Pourquoi était-il nécessaire de créer des salles de radionucléides à l’UZA ?
“Chez certains patients, les thérapies actuelles ne sont pas suffisamment efficaces. Pour ces patients, la PRRT pourrait être un meilleur traitement. Lors d’une consultation oncologique multidisciplinaire, les oncologues et les spécialistes de la médecine nucléaire, entre autres, discutent des patients qui peuvent bénéficier de la thérapie. Le patient est ensuite informé et a le temps d’y réfléchir.”
“La thérapie rend souvent les patients très anxieux. Après le premier traitement, ils nous disent parfois qu’ils l’avaient imaginé très différemment et qu’il s’est finalement avéré meilleur que prévu. La PRRT était déjà pratiquée dans certains hôpitaux belges, comme l’UZ Leuven et l’Institut Jules Bordet, mais le produit utilisé devait être fabriqué par l’hôpital lui-même. La thérapie ayant été récemment commercialisée par le fabricant, les hôpitaux peuvent désormais recevoir le produit prêt à l’emploi. Cela nous a permis de réaliser la PRRT à l’UZA après l’ouverture des salles de radionucléides. En outre, le traitement est désormais entièrement pris en charge par la mutuelle, ce qui fait une grande différence pour les patients compte tenu du prix de 19 000 euros par traitement.
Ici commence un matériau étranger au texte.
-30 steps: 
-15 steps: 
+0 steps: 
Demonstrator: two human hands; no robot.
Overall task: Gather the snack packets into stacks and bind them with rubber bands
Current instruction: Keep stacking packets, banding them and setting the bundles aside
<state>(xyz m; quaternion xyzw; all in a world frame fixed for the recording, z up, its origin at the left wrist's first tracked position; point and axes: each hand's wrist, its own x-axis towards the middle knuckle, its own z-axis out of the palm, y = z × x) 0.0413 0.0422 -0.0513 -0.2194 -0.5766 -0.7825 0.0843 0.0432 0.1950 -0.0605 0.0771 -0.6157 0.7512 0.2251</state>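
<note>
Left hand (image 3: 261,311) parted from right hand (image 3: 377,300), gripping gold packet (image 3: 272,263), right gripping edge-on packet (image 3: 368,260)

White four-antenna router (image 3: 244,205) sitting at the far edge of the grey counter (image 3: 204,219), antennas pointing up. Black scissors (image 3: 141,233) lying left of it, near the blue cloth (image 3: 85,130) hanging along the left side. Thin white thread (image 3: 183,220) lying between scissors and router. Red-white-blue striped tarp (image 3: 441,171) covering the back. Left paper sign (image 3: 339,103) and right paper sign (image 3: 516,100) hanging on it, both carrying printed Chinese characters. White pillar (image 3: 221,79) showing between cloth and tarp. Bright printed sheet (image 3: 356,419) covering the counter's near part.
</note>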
En quoi l’avènement des salles de radionucléides a-t-il modifié le travail des infirmières concernées ?
“Je suis moi-même infirmière dans le service de médecine nucléaire et je travaille beaucoup avec les infirmières en oncologie pour le PRRT. Les infirmières en médecine nucléaire ont une formation différente de celle des infirmières en oncologie et sont responsables de l’administration de la thérapie. Les infirmières en oncologie s’occupent des patients après qu’ils ont subi une PRRT. Pour ce faire, elles ont suivi une formation interne, dispensée par un expert en radiation du service de prévention. Au cours de cette formation, elles apprennent à manipuler les patients et surtout leur urine radioactive”.
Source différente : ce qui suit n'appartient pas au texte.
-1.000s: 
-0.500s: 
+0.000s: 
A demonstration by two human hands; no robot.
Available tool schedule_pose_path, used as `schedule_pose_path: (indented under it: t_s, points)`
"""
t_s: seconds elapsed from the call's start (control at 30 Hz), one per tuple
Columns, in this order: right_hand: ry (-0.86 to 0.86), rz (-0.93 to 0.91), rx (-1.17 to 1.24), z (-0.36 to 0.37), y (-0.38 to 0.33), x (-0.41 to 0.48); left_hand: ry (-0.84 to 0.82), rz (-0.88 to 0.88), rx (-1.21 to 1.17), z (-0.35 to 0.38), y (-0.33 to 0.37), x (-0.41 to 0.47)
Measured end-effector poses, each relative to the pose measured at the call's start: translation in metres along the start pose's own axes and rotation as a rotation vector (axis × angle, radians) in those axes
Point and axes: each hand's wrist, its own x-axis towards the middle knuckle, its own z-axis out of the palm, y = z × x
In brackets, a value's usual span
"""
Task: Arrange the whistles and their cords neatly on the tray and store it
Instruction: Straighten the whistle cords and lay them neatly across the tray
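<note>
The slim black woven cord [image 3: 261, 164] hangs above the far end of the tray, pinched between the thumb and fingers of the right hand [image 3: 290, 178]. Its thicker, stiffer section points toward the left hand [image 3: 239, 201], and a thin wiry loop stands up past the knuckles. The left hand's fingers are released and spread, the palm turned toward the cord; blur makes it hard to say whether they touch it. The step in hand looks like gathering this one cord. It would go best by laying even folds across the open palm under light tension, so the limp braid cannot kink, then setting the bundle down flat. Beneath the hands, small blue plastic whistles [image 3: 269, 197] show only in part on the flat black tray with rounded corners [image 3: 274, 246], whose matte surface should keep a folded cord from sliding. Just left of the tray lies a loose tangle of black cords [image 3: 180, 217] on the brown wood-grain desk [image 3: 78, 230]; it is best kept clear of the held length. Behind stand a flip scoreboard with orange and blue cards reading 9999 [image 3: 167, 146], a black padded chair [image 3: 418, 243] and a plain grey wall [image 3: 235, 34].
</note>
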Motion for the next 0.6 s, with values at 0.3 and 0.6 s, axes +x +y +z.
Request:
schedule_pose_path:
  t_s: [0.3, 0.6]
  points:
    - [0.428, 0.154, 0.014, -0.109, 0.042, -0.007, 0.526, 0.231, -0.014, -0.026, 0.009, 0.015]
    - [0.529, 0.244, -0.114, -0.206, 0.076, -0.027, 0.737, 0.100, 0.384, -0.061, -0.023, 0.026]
“Au début, les infirmières en oncologie étaient un peu inquiètes à l’idée de travailler dans les salles de radionucléides, car elles n’avaient pas l’habitude de manipuler la radioactivité. Progressivement, elles ont commencé à trouver cela moins problématique et elles savent maintenant que rien ne peut réellement se produire. Par conséquent, ils n’ont plus peur d’entrer dans les salles de radionucléides. En outre, les infirmières en oncologie savent qu’elles peuvent toujours faire appel à nous et aux médecins en cas de problème, après quoi nous venons directement les aider ou leur donner des explications.”
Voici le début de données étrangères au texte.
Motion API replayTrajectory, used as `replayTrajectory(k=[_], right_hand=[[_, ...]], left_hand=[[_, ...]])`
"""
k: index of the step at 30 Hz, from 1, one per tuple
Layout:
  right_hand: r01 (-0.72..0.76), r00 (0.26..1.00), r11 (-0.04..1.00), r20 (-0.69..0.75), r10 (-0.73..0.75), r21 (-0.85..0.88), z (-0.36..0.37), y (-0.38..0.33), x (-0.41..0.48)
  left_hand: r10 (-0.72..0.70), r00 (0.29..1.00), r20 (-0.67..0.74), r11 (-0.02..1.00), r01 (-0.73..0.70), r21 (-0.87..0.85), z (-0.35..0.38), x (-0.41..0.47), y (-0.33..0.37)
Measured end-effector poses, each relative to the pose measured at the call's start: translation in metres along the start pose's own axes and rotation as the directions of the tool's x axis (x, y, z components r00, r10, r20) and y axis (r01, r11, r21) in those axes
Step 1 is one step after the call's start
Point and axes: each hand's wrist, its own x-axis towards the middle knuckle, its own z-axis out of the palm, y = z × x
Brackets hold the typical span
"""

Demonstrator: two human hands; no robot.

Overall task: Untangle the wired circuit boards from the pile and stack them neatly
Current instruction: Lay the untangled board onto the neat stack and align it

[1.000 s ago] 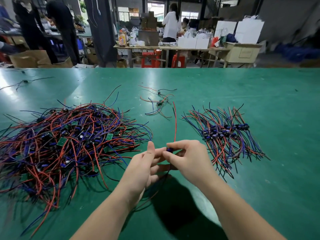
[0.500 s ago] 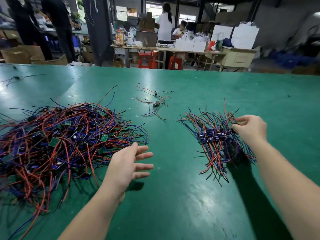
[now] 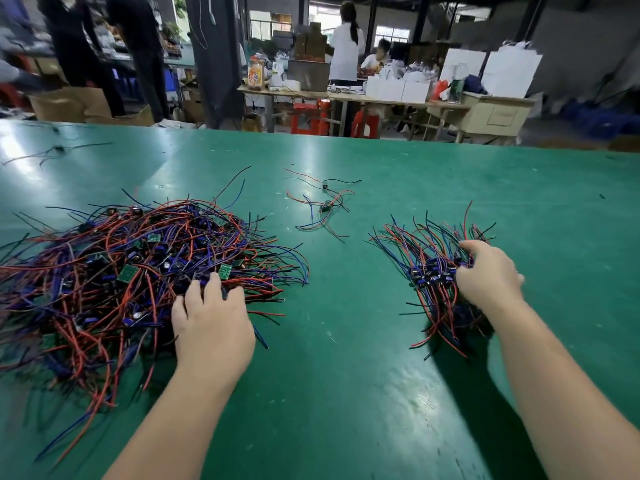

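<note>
A big tangled pile of wired circuit boards (image 3: pixel 121 268), red, blue and black leads with small green boards, lies on the left of the green table (image 3: pixel 346 393). My left hand (image 3: pixel 211 320) rests on the pile's right edge, fingers stretched forward onto the wires beside a green board (image 3: pixel 225 270). On the right lies the sorted stack (image 3: pixel 424 271), dark boards lined up in a row with leads fanned to both sides. My right hand (image 3: pixel 488 275) lies over the row's right end, fingers curled down around the boards and thumb spread; what is under the palm is hidden.
Two loose wired boards (image 3: pixel 325 206) lie apart at the table's middle, farther back. Another stray wire (image 3: pixel 55 150) sits at the far left. Beyond the table's far edge are people standing, work tables, red stools and cardboard boxes.
One second ago both hands held one board together at the centre. The right hand carried it to the stack and now curls over the row; the left hand moved onto the pile.
</note>
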Motion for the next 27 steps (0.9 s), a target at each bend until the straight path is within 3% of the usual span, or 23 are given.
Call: replayTrajectory(k=[7,10,12,14,16,18,19,22,27], right_hand=[[0.298,0.931,0.884,0.096,-0.353,0.360,0.020,-0.073,-0.087],[0.313,0.890,0.804,0.139,-0.434,0.505,0.034,-0.085,-0.117],[0.222,0.843,0.744,0.260,-0.471,0.630,0.042,-0.087,-0.131],[0.102,0.732,0.642,0.380,-0.565,0.759,0.045,-0.091,-0.141],[0.014,0.653,0.486,0.360,-0.666,0.874,0.048,-0.095,-0.147],[-0.016,0.663,0.364,0.282,-0.693,0.931,0.047,-0.097,-0.148],[-0.027,0.686,0.331,0.258,-0.680,0.943,0.046,-0.097,-0.148],[-0.051,0.750,0.332,0.256,-0.610,0.942,0.044,-0.092,-0.143],[-0.077,0.791,0.361,0.277,-0.546,0.929,0.044,-0.088,-0.131]], left_hand=[[-0.105,0.990,-0.096,0.991,0.096,-0.090,-0.010,0.009,-0.008],[0.001,0.956,-0.292,0.955,-0.088,-0.283,-0.017,0.008,-0.008],[0.102,0.878,-0.467,0.794,-0.355,-0.493,-0.023,0.002,-0.003],[0.099,0.871,-0.481,0.523,-0.457,-0.720,-0.029,-0.010,0.011],[0.075,0.943,-0.325,0.255,-0.334,-0.908,-0.031,-0.020,0.027],[0.090,0.981,-0.170,0.076,-0.177,-0.981,-0.028,-0.023,0.036],[0.099,0.986,-0.137,0.037,-0.141,-0.989,-0.027,-0.023,0.036],[0.097,0.987,-0.131,0.074,-0.138,-0.988,-0.025,-0.020,0.034],[0.091,0.989,-0.119,0.194,-0.135,-0.972,-0.017,-0.017,0.032]])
“Le mot ‘radioactif’ fait peur à beaucoup de gens, mais ce n’est pas nécessaire. Le mot radioactivité fait immédiatement penser à Tchernobyl, Fukushima et autres. Comme les patients sont mis en quarantaine après leur traitement et qu’ils doivent boire beaucoup, la radioactivité est rapidement éliminée. Avant de quitter l’hôpital, on mesure combien ils rayonnent encore à une distance de 1 mètre. Ce n’est que lorsque celle-ci descend en dessous d’un certain niveau (< 20 microSv/h) qu’ils sont autorisés à quitter la pièce. En Belgique, nous suivons les directives de l’Agence fédérale de contrôle nucléaire (AFCN), qui sont beaucoup plus strictes que celles des pays voisins, où les patients peuvent souvent rentrer chez eux le jour même. Pour le PRRT, nous travaillons en étroite collaboration avec une grande équipe d’infirmières, de médecins, de physiciens et de techniciens. Comme nous formons une bonne équipe, tout problème peut être discuté et résolu immédiatement.”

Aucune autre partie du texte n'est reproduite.